Затем начинают вторую инфузию 15 миллилитров на килограмм физиологического раствора сразу после окончания измерений и начинают третью инфузию 30 миллилитров на килограмм физиологического раствора сразу после окончания второго набора измерений. Чтобы вызвать перегрузку гемодинамического давления, используйте флюороскоп для введения 5 французских ангиографических катетеров через яремную оболочку в правую нижнюю долю легочной артерии. Эмболизируйте правую нижнюю долю легочной артерии болюсом 150 микролитров, содержащим n-бутил-2-цианоакрилатный липидный контрастный краситель, вымывая катетер 10 миллилитрами физиологического раствора после доставки болюса.
Через две минуты после эмболизации измерьте системное и легочное давление в артериях для оценки гемодинамического ответа, затем повторяйте болюсную доставку каждые две минуты до достижения гемодинамического компромисса. После достижения гемодинамического компромисса приобретите контур объема давления и эхокардиографические измерения перед началом инфузии добутамина со скоростью 2,5 мкг на килограмм в минуту. Подождите 10-15 минут для стабилизации гемодинамики, прежде чем выполнять катетеризацию правого сердца, объемную петлю давления и эхокардиографические измерения.
Когда все измерения будут получены, увеличьте дозу инфузии добутамина до пяти микрограммов на килограмм в минуту и повторите катетеризацию правого сердца, контур объема давления и эхокардиографические измерения после достижения гемодинамической стабилизации, как только что было продемонстрировано. Затем дозу инфузии добутамина увеличивают до 7,5 мкг на килограмм в минуту. Острая объемная нагрузка не вызывает острой правой сердечной недостаточности, а скорее подчеркивает адаптивный фенотип модели хронической легочной гипертензии.
При объемной нагрузке сердечный выброс увеличивается без повышения давления правого предсердия и при сохранении стабильной вентрикуло-артериальной связи. Гемодинамический компромисс связан со значительным снижением сердечного выброса, ударного объема и вентрикуло-артериальной связи, тогда как сократимость правого желудочка оставалась стабильной. Также обычно наблюдается двукратное повышение давления в правом предсердии и среднего давления в легочной артерии.

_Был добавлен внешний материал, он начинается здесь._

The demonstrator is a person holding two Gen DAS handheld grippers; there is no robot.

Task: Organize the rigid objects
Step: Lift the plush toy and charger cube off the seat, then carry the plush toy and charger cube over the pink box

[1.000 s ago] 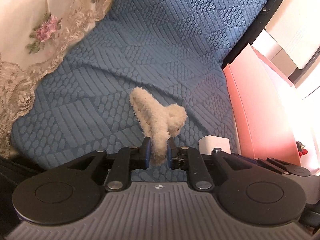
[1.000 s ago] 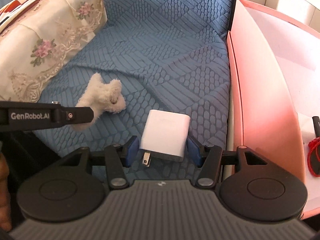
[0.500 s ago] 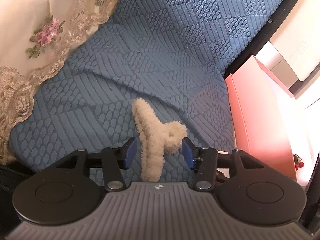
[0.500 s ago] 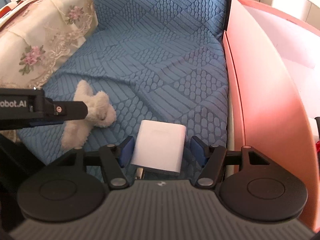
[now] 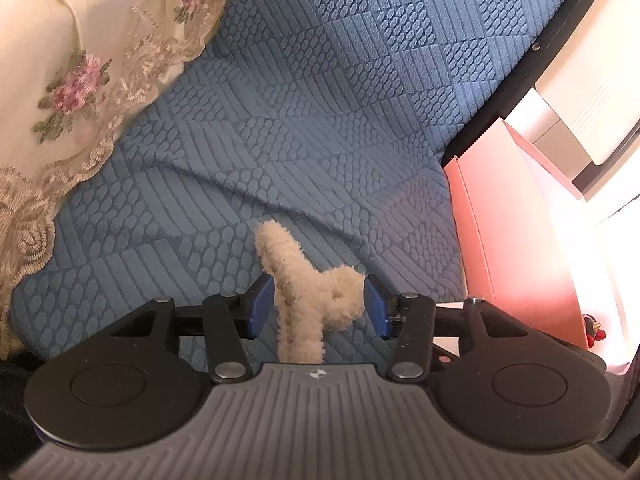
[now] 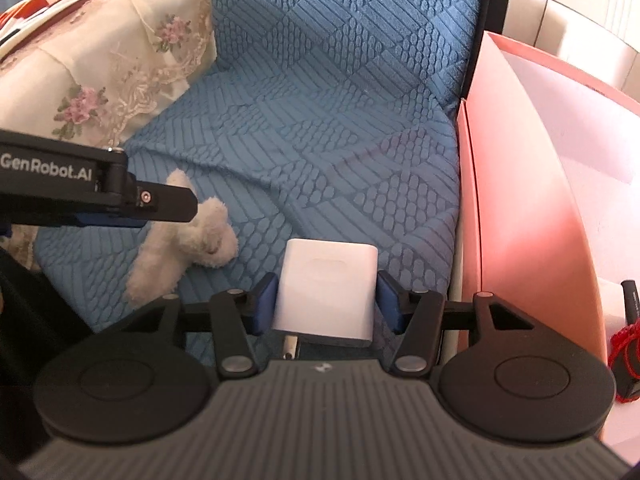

Доставка добутамина, как было продемонстрировано, восстанавливает сердечный выброс, ударный объем и вентрикуло-артериальную связь в пределах нормального диапазона. Эхокардиография может быть использована для количественной оценки динамических изменений размера и функции правого желудочка на протяжении всего эксперимента. Анализ объемного контура давления позволяет динамически количественно определять конечные систолические эластины правого желудочка и вентрикуло-артериальную связь.
В этом репрезентативном исследовании две смерти, которые произошли сразу после острой легочной эмболии, были связаны с острым тромбозом полостей правого сердца. После окрашивания гематоксилина эозина и шафрана в субэндокардиальном и субперикардиальном слоях свободной стенки правого желудочка могут наблюдаться ишемические поражения правого желудочка, характеризующиеся кластерами гиперэозинофильного кардиомиозита с пикнотическими ядрами. Величина острой перегрузки объема и давления, необходимая для индуцирования острой правой сердечной недостаточности фенотипа правого желудочка в контексте легочной гипертензии.
Гемодинамическое восстановление может быть использовано с помощью лекарств или вмешательства, чтобы определить лучший терапевтический вариант.